Young Artists 2024 Pulled From Print Art

Artist Jeffrey Meris’s Latest Sculpture? A Morse Code Message From New Orleans to Nassau

Jeffrey-Meris-artist
Photography by Will Pippin.

AGE: 33
BASED IN: New York

For Jeffrey Meris, anything can be sculpture. The multidisciplinary artist’s materials of choice are everyday objects aggregated en masse—say, a bucket’s worth of Coca-Cola or a pile of shoes belonging to migrants. He considers the medium “a place of infinite possibility ... rather than a constant, fixed place in the world.”

Meris, born in Haiti and raised in the Bahamas, first developed his artistic capacities as a costume maker for Junkanoo, an annual festival of masquerade, drumming, and dance celebrated throughout the Bahamas since the 17th century. As a child, he met the esteemed Bahamian painter and architect Jackson Burnside through Junkanoo circles, and later encountered conceptual artist Tavares Strachan, who famously shipped a four-and-a-half-ton ice block to Nassau. Meris soon made his way into the world of contemporary art, and then to America and the Tyler School of Art and Architecture, from which he graduated in 2015 before completing an MFA at Columbia.
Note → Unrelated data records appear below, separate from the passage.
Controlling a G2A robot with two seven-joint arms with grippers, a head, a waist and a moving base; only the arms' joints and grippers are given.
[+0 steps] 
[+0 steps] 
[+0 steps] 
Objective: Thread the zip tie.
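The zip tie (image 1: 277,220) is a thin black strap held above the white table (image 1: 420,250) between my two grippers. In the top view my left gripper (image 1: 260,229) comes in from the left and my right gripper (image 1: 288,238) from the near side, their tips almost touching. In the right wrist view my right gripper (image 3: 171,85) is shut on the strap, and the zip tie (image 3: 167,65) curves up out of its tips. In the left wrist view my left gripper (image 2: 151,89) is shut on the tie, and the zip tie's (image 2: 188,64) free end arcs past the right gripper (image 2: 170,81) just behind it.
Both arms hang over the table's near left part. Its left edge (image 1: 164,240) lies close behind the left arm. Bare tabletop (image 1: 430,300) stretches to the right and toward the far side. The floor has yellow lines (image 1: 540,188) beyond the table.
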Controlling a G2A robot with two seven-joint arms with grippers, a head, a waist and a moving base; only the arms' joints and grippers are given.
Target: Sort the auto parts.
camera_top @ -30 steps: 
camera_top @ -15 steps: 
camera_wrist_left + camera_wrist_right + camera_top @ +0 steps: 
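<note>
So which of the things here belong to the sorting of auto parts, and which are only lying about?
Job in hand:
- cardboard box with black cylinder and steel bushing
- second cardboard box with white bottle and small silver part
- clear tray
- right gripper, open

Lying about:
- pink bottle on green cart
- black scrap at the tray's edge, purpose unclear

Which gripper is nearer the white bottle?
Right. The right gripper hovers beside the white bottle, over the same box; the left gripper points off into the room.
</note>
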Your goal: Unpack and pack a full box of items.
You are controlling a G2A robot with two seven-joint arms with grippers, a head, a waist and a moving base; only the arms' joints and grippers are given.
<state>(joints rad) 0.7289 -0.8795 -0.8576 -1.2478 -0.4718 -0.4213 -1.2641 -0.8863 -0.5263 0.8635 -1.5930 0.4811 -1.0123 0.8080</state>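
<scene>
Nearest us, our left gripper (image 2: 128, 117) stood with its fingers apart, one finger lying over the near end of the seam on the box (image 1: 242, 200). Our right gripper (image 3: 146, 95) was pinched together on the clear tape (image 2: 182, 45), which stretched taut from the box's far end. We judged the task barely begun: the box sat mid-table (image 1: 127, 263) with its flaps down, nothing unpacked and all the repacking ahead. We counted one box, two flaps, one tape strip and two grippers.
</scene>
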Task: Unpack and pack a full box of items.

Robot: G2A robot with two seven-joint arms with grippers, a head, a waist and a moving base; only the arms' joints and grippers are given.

By 2022, he was an artist-in-residence at the Studio Museum in Harlem. As a part of that year’s cohort, Meris made To the Rising Sun, a 12-foot, round burst of crutches affixed to a double-sided geodesic dome. He found himself thinking of “a solar body, but also about a microbial virus.” It’s one of a number of works that illustrates his fascination with repetition at every scale. Many of Meris’s steel works are both intricate and majestic, a sensibility he learned from the spectacular pageants of Junkanoo. These include “Catch a Stick of Fire,” started in 2021, a series of arboresque metal chandeliers bearing live flowers; and Mouth to Mouth, 2019, a canopy of jugs and tubes placed on lounge chair frames.

Today, Meris’s practice is focused on healing. For his newest project, which opened at Prospect New Orleans in early November, he worked with the U.S. Coast Guard and the Civil Aviation Authority of the Bahamas for over a year to create Our Moon Shines, For All the World to See, two monumental beacons of light that will flash Morse code in New Orleans and Nassau. The exchange, taken from a Christian song Meris sang daily in school and serving as something of a mantra for the artist, reads, “I am a promise / I am a possibility.”